Il punto più discusso da quando è stato possibile leggere questi verbali è che il CTS non avrebbe suggerito al Governo le misure restrittive per tutto il territorio nazionale decretate tra il 9 ed l’11 marzo sono. Ma non si può dire con certezza questa cosa, perché noi abbiamo accesso al verbale n° 21 del 7 marzo citato nel Dpcm dell’8 marzo e poi direttamente al verbale n° 39 del 30 marzo, citato nel Dpcm del 1° aprile. Le restrizioni su tutto il territorio nazionale sono arrivate con i Dpcm del 9 e dell’11 marzo, e verosimilmente ci sono altri verbali tra quello del 7 marzo e il Dpcm dell’11 marzo. Ad ogni modo il fatto che in un solo giorno, tra l’8 e il 9 marzo, siamo passati da una zona rossa che comprendeva la Lombardia e 14 province ad un paese tutto zona rossa è di una sproporzione che non trova alcuna giustificazione né politica né tanto meno scientifica.
Che fine ha fatto la scienza?
Questa pandemia ha messo in scena il peggio che si potesse chiedere al peggiore scientismo. Il premier ha chiuso il paese a colpi di dirette Facebook durante le quali si nascondeva dietro “i nostri scienziati”. Siamo stati schiacciati sulla dicotomia scientisti-negazionisti e la politica si è dichiarata dalla parte della “scienza”. Ma cosa sapeva (e cosa sa) la scienza sul Covid-19? E più in generale, chi è la scienza? Durante la pandemia, il CTS rappresentava la scienza? Come abbiamo più volte scritto, questo Comitato era composto da 7 persone (su 9) con profili tecnico-politici e quindi non abbiamo mai nutrito aspettative su contenuti scientifici da loro discussi. Questo comitato ha sempre avuto un ruolo politico.
I verbali sostanzialmente lo confermano perché sono per lo più bozze dei dpcm, delle ordinanze e delle circolari, non una motivazione scientifica di questi provvedimenti. Anche perché se fossero stati documenti dal contenuto scientifico non sarebbe stato necessario un tribunale per avervi accesso. Che scienza è una scienza coperta dal Segreto di Stato?

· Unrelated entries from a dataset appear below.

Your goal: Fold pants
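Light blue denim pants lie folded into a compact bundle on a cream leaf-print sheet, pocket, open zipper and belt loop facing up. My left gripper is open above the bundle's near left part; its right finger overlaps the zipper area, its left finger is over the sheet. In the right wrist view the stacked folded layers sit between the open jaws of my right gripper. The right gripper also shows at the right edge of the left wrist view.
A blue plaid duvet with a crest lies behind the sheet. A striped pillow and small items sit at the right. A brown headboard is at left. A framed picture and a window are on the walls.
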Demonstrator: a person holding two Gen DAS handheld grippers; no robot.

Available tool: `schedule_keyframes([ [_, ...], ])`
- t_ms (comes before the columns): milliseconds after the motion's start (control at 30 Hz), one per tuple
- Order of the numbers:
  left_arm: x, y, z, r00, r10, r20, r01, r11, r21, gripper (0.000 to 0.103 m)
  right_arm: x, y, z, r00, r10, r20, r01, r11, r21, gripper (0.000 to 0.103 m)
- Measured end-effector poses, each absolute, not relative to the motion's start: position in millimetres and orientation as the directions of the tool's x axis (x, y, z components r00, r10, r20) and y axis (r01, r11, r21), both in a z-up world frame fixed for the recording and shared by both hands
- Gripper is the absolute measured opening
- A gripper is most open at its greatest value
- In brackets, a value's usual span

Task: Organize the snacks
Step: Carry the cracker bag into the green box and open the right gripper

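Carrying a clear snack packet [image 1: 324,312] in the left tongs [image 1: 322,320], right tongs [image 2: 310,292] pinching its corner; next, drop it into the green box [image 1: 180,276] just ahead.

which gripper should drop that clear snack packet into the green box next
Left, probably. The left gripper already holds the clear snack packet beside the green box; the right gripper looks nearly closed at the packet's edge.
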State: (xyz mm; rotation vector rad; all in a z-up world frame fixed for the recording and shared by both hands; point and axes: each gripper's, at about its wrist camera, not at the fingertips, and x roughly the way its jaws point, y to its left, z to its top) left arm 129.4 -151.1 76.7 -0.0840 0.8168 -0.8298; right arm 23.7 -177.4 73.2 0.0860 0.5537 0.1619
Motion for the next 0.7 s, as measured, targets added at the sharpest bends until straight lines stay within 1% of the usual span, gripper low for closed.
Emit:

Dubbi anche sui verbali resi pubblici
Nel verbale n° 39 del 30 marzo 2020, citato nel Dpcm del 1° aprile, si legge che “Il CTS acquisisce il contributo del dott. Walter Ricciardi su alcuni temi di rilevanza strategia circa la riduzione dell’impatto dell’epidemia da SARS-CoV-2 sulla popolazione (allegato)”. Walter Ricciardi dal verbale risulta presente alla riunione in videoconferenza ma tra gli allegati questo suo parere non c’è, mentre sono allegati altri pareri citati dal verbale. Ricordiamo che Ricciardi durante questa pandemia è stato formalmente sconfessato dall’OMS, e che un anno e mezzo fa si era dimesso dalla presidenza dell’Istituto Superiore di Sanità (dove era stato nominato dal Governo Renzi), a seguito di un servizio delle Iene su suoi presunti conflitti di interessi.
Se l’opinione pubblica non fosse portata a pensare che certi dubbi sono il frutto delle fake news dei negazionisti, e se tutto l’arco parlamentare non fosse composto per lo più da persone non all’altezza del ruolo che svolgono, questi soli 5 verbali fornirebbero elementi a sufficienza per una crisi di Governo.